=== Begin Enclosure ===

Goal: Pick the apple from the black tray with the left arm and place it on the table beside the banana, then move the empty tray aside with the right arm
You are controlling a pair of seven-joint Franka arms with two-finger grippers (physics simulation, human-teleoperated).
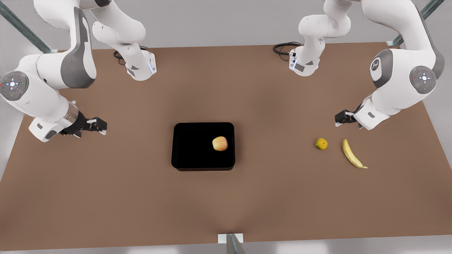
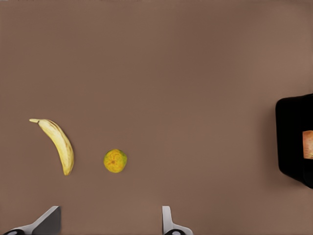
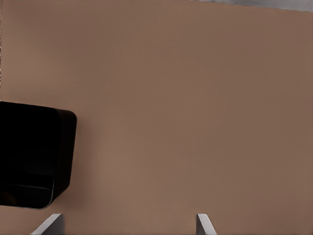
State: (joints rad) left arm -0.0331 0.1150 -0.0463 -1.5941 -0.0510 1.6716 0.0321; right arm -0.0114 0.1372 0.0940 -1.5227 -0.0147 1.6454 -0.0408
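Note:
The apple (image 1: 219,143), pale yellow with a red blush, lies in the black tray (image 1: 194,144) at mid-table, close to the rim on the front view's right. A sliver of the apple (image 2: 308,144) and the tray (image 2: 293,137) also appear in the left wrist view. The banana (image 1: 351,154) lies on the table (image 1: 141,204) at the front view's right. My left gripper (image 1: 339,118) hovers open just behind the banana (image 2: 59,144), holding nothing. My right gripper (image 1: 102,126) waits open at the front view's left, well apart from the tray (image 3: 29,152).
A small yellow-green round fruit (image 1: 321,143) sits beside the banana on its tray side, also seen as the round fruit (image 2: 115,160) in the left wrist view. Both arm bases and cables stand at the table's far edge. Bare brown tabletop surrounds the tray.

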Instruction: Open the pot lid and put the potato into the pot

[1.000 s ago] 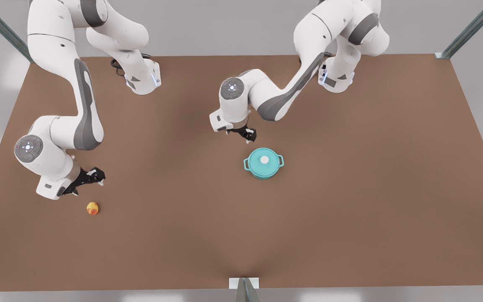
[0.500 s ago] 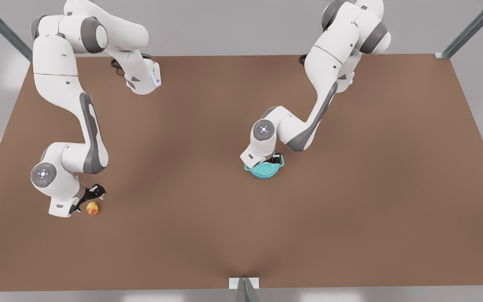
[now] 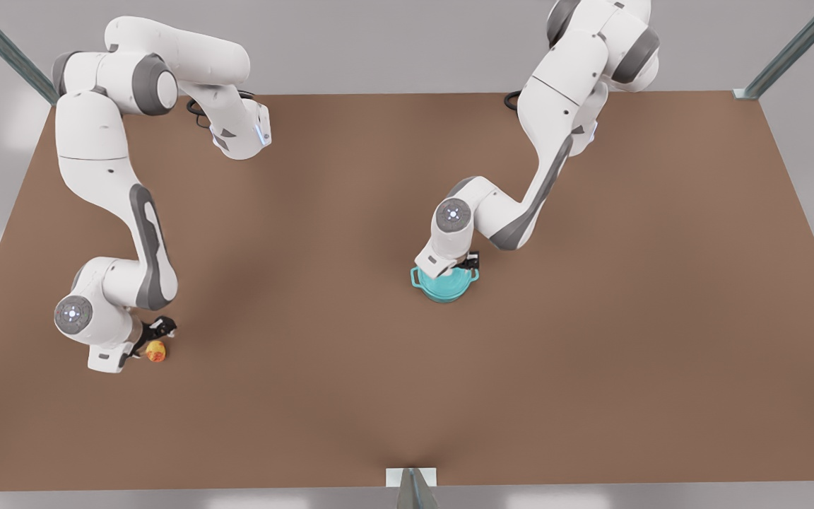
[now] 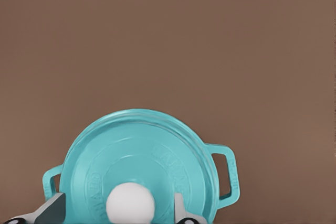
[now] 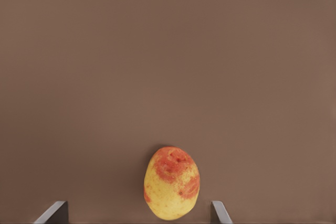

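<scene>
1. Potato (image 3: 156,350) lies on the brown counter (image 3: 591,367), toward the front view's lower left, at about 8 o'clock from the pot and well apart from it.
2. Right pincer (image 3: 154,338) sits low over the potato; in the right wrist view its fingers (image 5: 53,212) stand apart, one on each side of the potato (image 5: 171,183), with bare counter showing between each finger and the potato.
3. Pot (image 3: 444,284) stands near the counter's middle with the pot lid (image 4: 139,166) seated on it.
4. Left pincer (image 3: 458,268) is down on the lid; its fingers (image 4: 178,208) are spread either side of the white knob (image 4: 130,203), not pressed against it.
</scene>
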Robot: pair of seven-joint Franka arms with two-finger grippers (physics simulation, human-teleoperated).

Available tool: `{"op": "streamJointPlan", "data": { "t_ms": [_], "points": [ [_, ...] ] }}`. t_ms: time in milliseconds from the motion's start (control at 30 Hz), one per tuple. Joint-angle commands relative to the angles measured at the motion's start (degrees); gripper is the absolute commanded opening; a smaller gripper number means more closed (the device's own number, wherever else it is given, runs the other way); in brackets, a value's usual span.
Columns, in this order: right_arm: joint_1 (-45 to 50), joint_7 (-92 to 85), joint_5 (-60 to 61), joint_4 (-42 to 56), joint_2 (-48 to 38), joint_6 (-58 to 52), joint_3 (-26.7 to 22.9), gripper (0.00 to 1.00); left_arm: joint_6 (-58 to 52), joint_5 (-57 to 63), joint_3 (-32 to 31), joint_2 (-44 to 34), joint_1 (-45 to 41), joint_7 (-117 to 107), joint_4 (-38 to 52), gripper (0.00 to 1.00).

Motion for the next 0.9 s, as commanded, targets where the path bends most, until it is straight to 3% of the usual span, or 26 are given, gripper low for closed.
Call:
{"op": "streamJointPlan", "data": {
  "t_ms": [0,200,233,267,333,400,567,667,767,833,867],
  "points": [
    [-0.27,-5.70,-0.04,0.27,0.04,0.04,0.01,1.00,3.05,0.09,0.00,0.29,-0.03,-2.83,-0.09,1.00],
    [-1.06,-5.79,0.40,0.27,3.03,0.04,0.01,1.00,3.66,0.09,0.00,1.00,-0.03,-2.74,-0.44,1.00],
    [-1.06,-5.79,0.14,0.27,3.38,0.21,0.01,1.00,3.66,0.09,0.00,0.91,-0.03,-2.74,-0.53,0.93],
    [-1.06,-5.88,-0.04,0.45,3.55,0.48,0.01,1.00,3.57,0.09,0.00,0.91,-0.03,-2.83,-0.53,0.74],
    [-1.06,-6.67,-0.13,2.20,3.82,0.48,0.00,1.00,3.14,0.09,0.00,0.82,-0.03,-2.91,-0.53,0.51],
    [-0.97,-6.84,-0.57,2.20,3.99,0.48,-0.70,1.00,2.52,0.09,0.00,0.38,-0.03,-2.91,-0.44,0.34],
    [-0.97,-6.67,-1.01,2.20,5.84,0.65,-0.79,1.00,-3.62,0.17,0.35,-0.41,1.28,2.00,3.07,0.34],
    [-0.97,-6.67,-1.10,3.08,6.89,0.65,-0.79,1.00,-10.31,0.17,0.44,-0.23,12.08,23.97,8.70,0.34],
    [-1.06,-6.76,-1.10,3.26,7.33,0.65,-0.79,1.00,-1.00,0.26,0.35,3.28,26.41,51.04,8.97,0.34],
    [-0.97,-6.67,-1.10,3.87,7.51,0.65,-0.79,1.00,3.84,0.35,0.35,6.10,29.06,56.85,8.97,0.34],
    [-0.97,-6.41,-0.83,3.96,7.33,0.57,-0.79,0.90,6.12,0.35,0.35,7.41,29.06,57.03,9.05,0.34]
  ]
}}
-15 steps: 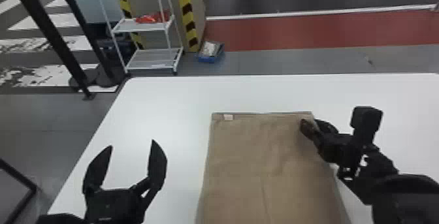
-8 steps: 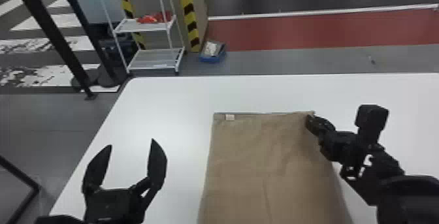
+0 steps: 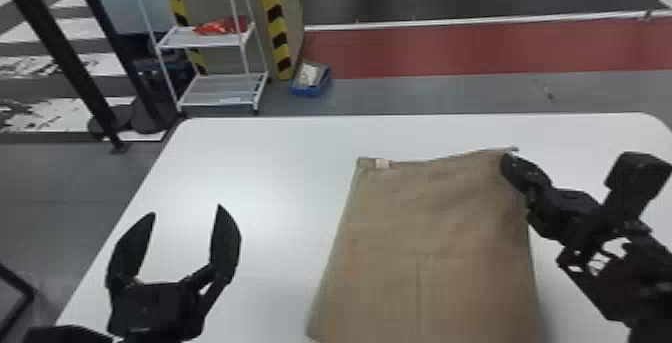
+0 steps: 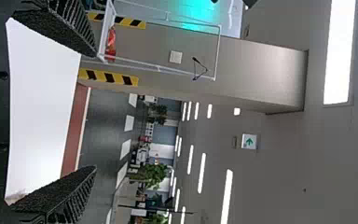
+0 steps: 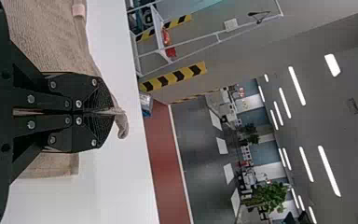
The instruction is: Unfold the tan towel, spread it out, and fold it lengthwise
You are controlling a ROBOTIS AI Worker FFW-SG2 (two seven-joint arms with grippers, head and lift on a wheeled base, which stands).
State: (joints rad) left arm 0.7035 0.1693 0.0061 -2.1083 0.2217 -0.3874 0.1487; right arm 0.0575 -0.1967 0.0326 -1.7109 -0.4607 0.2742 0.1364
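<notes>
My black left gripper [image 3: 187,209] is hovering, fingers apart, over the white table [image 3: 270,182] beside the tan, textured towel [image 3: 425,227]; my black right gripper [image 3: 507,159] is clamping its far right corner, my right wrist view showing a curled tip [image 5: 122,129] protruding.

Tan towel [image 3: 425,217], plain weave, on white tbl [image 3: 260,187] R of ctr, mostly spread w/ faint crease lines, near end cut off at btm of head view. Sm pale tag [image 3: 383,163] on far edge by far L corner. Far R corner pinched & raised, tip poking out & drooping in R wrist view.
</notes>
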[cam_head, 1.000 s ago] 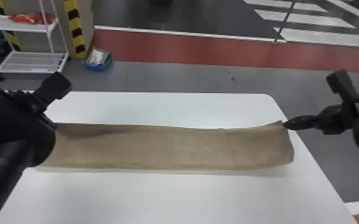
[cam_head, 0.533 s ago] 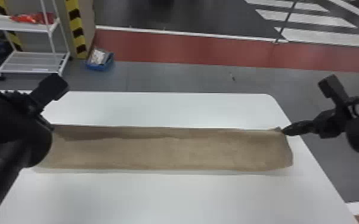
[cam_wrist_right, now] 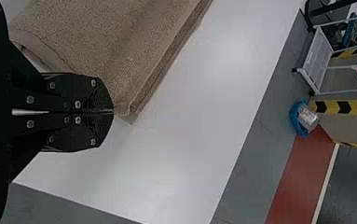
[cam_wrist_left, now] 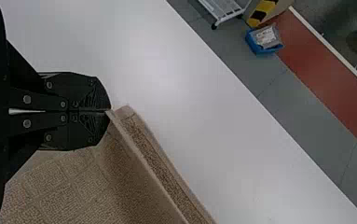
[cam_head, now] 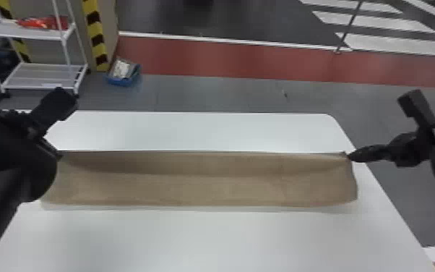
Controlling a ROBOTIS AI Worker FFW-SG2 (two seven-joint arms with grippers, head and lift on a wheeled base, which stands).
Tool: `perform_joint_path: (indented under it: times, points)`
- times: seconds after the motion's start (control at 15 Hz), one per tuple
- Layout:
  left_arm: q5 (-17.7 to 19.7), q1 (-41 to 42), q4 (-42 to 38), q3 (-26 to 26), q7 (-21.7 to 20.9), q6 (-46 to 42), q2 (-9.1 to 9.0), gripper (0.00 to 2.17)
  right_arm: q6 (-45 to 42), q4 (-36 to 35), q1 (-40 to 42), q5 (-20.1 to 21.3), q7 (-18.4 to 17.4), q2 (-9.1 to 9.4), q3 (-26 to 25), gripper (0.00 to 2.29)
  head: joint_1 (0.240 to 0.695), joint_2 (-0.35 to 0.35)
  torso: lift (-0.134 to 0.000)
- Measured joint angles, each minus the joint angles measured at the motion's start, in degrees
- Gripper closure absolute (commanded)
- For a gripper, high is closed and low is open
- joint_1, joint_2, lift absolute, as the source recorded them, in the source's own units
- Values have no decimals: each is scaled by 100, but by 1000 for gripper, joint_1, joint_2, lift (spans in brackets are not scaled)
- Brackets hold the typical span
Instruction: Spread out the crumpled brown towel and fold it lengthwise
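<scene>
Brown towel [cam_head: 206, 188] lies as a long, narrow band across the middle of the head view, on the white table [cam_head: 206, 238]. Spreading looks done, and the lengthwise fold appears nearly complete. At the band's left end the left gripper [cam_head: 60, 154] is at the far corner; at its right end the right gripper [cam_head: 351, 157] is at the other, and the far edge runs almost straight between them.

In the left wrist view, that gripper's fingers are pressed together with a corner at their tips, one layer lying over another, their edges slightly apart.

In the right wrist view, the fingers are likewise closed, seemingly pinching the other corner, again layered. Settling the far edge, letting go and perhaps smoothing appear to be left.
</scene>
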Motion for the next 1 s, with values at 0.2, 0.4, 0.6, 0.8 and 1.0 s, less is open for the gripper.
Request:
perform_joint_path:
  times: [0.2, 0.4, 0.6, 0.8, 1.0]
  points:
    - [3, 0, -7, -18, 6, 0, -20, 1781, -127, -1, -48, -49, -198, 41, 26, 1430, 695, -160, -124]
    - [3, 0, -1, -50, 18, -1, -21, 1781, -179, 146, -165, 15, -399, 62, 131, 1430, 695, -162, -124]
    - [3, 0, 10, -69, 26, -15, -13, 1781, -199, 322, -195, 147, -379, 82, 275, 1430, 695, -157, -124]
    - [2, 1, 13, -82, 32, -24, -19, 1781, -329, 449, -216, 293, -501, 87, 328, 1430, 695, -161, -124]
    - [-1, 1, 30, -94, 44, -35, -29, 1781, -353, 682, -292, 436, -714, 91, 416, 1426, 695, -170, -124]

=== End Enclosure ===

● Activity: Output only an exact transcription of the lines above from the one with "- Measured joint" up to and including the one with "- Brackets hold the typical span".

● Answer:
- Measured joint angles, each minus the joint angles measured at the motion's start, in degrees
- Gripper closure absolute (commanded)
- For a gripper, high is closed and low is open
- joint_1, joint_2, lift absolute, as the source recorded them, in the source's own units
- Values have no decimals: each is scaled by 100, but by 1000 for gripper, joint_1, joint_2, lift (spans in brackets are not scaled)
- Brackets hold the typical span

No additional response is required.